Now the question is of course, who has had some experience with it? Is this confined to SF, other american cities? Does it work as elegantly as it looks? Paying with a credit card at a restaurant always seems to take forever, I'd like to be able to spare some hassle.

5 comments

> Paying with a credit card at a restaurant always seems to take forever, I'd like to be able to spare some hassle.

I don't think Square is confined geographically, at least within the US, but I have my doubts will help with the "processing at restaurants takes forever" problem. Most restaurants who plan to take cards already have merchant accounts; Square is most helpful if your problem is "I'm a person or small vendor and want to accept credit cards from other people, perhaps even on-the-go."

(Or, if this Quora question is any guide:

http://www.quora.com/Square-Inc-1/Is-Square-an-unpleasant-pl...

if your problem is that you haven't been able to find a workplace environment that's sufficiently uncircumspect about its place in employee's lives and the world.)

I guess Square could be used creatively to solve the processing time problem: a restaurant could hand out mobile devices to all servers and just process customer payments at the table.
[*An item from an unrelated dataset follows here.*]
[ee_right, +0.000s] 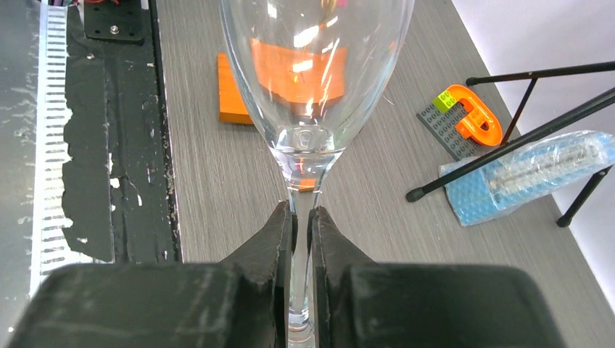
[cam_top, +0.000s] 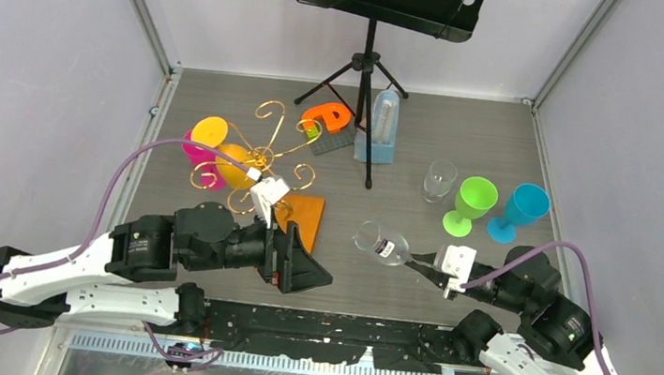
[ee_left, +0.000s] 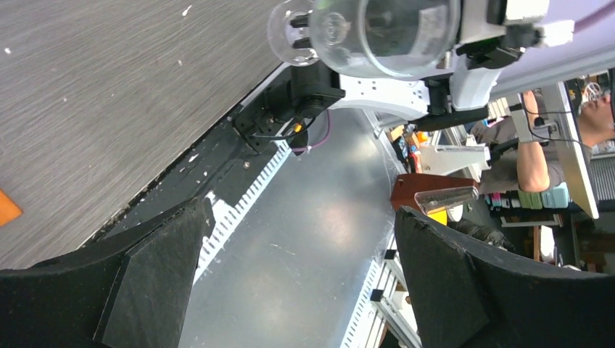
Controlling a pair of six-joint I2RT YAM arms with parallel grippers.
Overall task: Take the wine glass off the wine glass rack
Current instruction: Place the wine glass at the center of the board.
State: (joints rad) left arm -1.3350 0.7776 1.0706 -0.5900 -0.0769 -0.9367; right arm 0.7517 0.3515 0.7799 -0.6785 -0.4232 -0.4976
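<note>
Clear wine glass (cam_top: 383, 243) sits just right of centre in the overhead view, off the rack (cam_top: 261, 156) and well apart from it. It is tipped almost level, with its bowl pointing toward the left of the frame. The right fingers (ee_right: 289, 235) are clenched on its thin stem, one on each side. In the right wrist view the bowl fills the top centre of the frame, with the grey desk (cam_top: 466, 137) below it.

The rack stands left of centre in the overhead view: a tree of gold wire arms with curled ends on a flat orange base (cam_top: 305, 211). A pink cup (cam_top: 189, 148), a yellow cup (cam_top: 210, 129) and an orange cup (cam_top: 234, 165) sit among its arms on the left side.

The left fingers (cam_top: 300, 269) are spread wide and grasp nothing. They sit just below the orange base in the overhead view. In the left wrist view the two black pads frame the lower corners, and the held glass shows at the top.

Right of centre on the desk stand a second clear glass (cam_top: 440, 179), a green glass (cam_top: 473, 204) and a blue glass (cam_top: 519, 209), close together. A black music stand (cam_top: 371, 60) rises at the top centre. Near its legs lie an orange toy (cam_top: 329, 115) and a blue wrapped package (cam_top: 382, 127).
</note>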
There might even be incentives to do that: moving people faster means you can server a higher volume of customers. Whether that'd be enough to overcome Good Enough+Inertia is the question.

> I guess Square could be used creatively to solve the processing time problem: a restaurant could hand out mobile devices to all servers and just process customer payments at the table.
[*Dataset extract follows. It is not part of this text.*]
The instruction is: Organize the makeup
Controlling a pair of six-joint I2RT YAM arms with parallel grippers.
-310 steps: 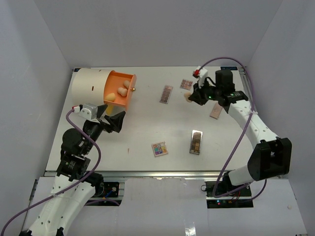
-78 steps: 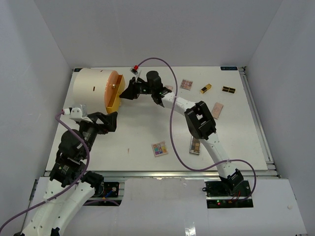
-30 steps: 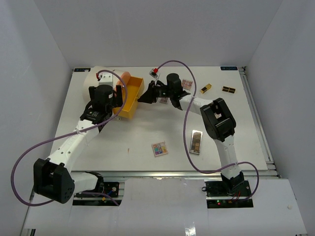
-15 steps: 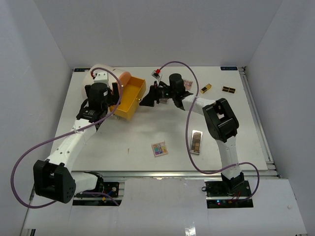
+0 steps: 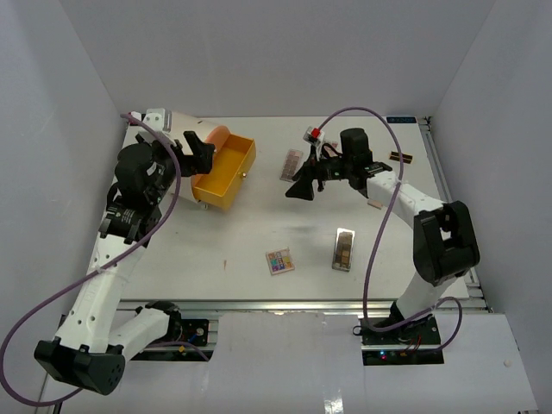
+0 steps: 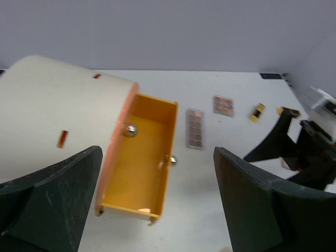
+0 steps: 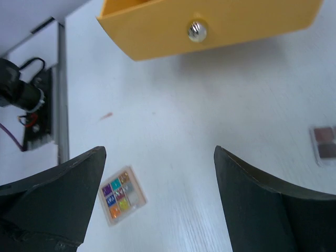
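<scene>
The makeup lies spread over the white table. A long palette (image 5: 292, 164) lies right of the orange drawer (image 5: 226, 172), which stands pulled out of the cream cylinder (image 6: 58, 115). A colourful square palette (image 5: 279, 261) and another long palette (image 5: 343, 249) lie nearer the front. The left wrist view also shows a small square palette (image 6: 223, 105) and a gold-black lipstick (image 6: 257, 112). My left gripper (image 5: 185, 151) hangs open above the drawer, holding nothing. My right gripper (image 5: 304, 183) is open and empty right of the drawer, above bare table. A tan bit (image 6: 143, 210) shows at the drawer's near end.
A black-gold compact (image 5: 399, 157) sits at the back right, and a pinkish flat item (image 5: 376, 203) peeks out under the right arm. The drawer's knob (image 7: 197, 31) faces the right gripper. White walls close in the table on three sides.
The right gripper has opened and drawn back to the right, away from the drawer. The left arm has swung up and left, lifting its open gripper over the cylinder and drawer.
</scene>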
Pretty much every even slightly classy restaurant in Canada has mobile POSes the server brings to your table and you use to punch in your credit card PIN (or it prints the receipt for you to sign, if you have an ancient or American card).

It still takes too long and I wish the limit for RFID-authorized transactions was higher so I could tap rather than PIN, but at least the card remains in my sight at all times.

tl;dr - we use Square & like it a lot.

Using Square is faster and more convenient than cell-based (Nurit, Verifone) processing: enter total, swipe, sign screen with a stylus or finger, and, only for customers who have never paid with Square on that card before: receipt via SMS or email (or none)? and enter phone number or email address. Customers often got the receipt by SMS before leaving the shop.

Using a Nurit meant total, swipe, wait for connection & authorization, print paper receipts for merchant & customer, get customer to sign and return merchant receipt, make sure merchant & customer end up with the right bits of paper, credit card, and pen.

It may sound like a trivial difference in reading the steps, but when dealing with a flurry of customers the ability to spend more attention engaging with customers while still handling payments correctly is an important difference.

We are on our 4th credit card processing technology in 8 years (paper imprinter, pay by cell & numeric entry, Nurit, Square), and Square is the best so far at making payments a trivial part of the sales process instead of a minor hassle.

It's not just a Valley thing. A local corn maze was using iPads with them last year as the POS terminals for what would have previously been a cash-only affair.
I've seen Square used by vendors in NYC and DC, and my Miami friends use it to transfer money around.
We use square for somewhat large (10k-15k) rental transactions. They have always been really accommodating and even when we were newly using them released our funds far faster than anyone else would. Great service.
A lot of the small, new businesses/restaurants in Evanston, IL use Square with an iPad for POS.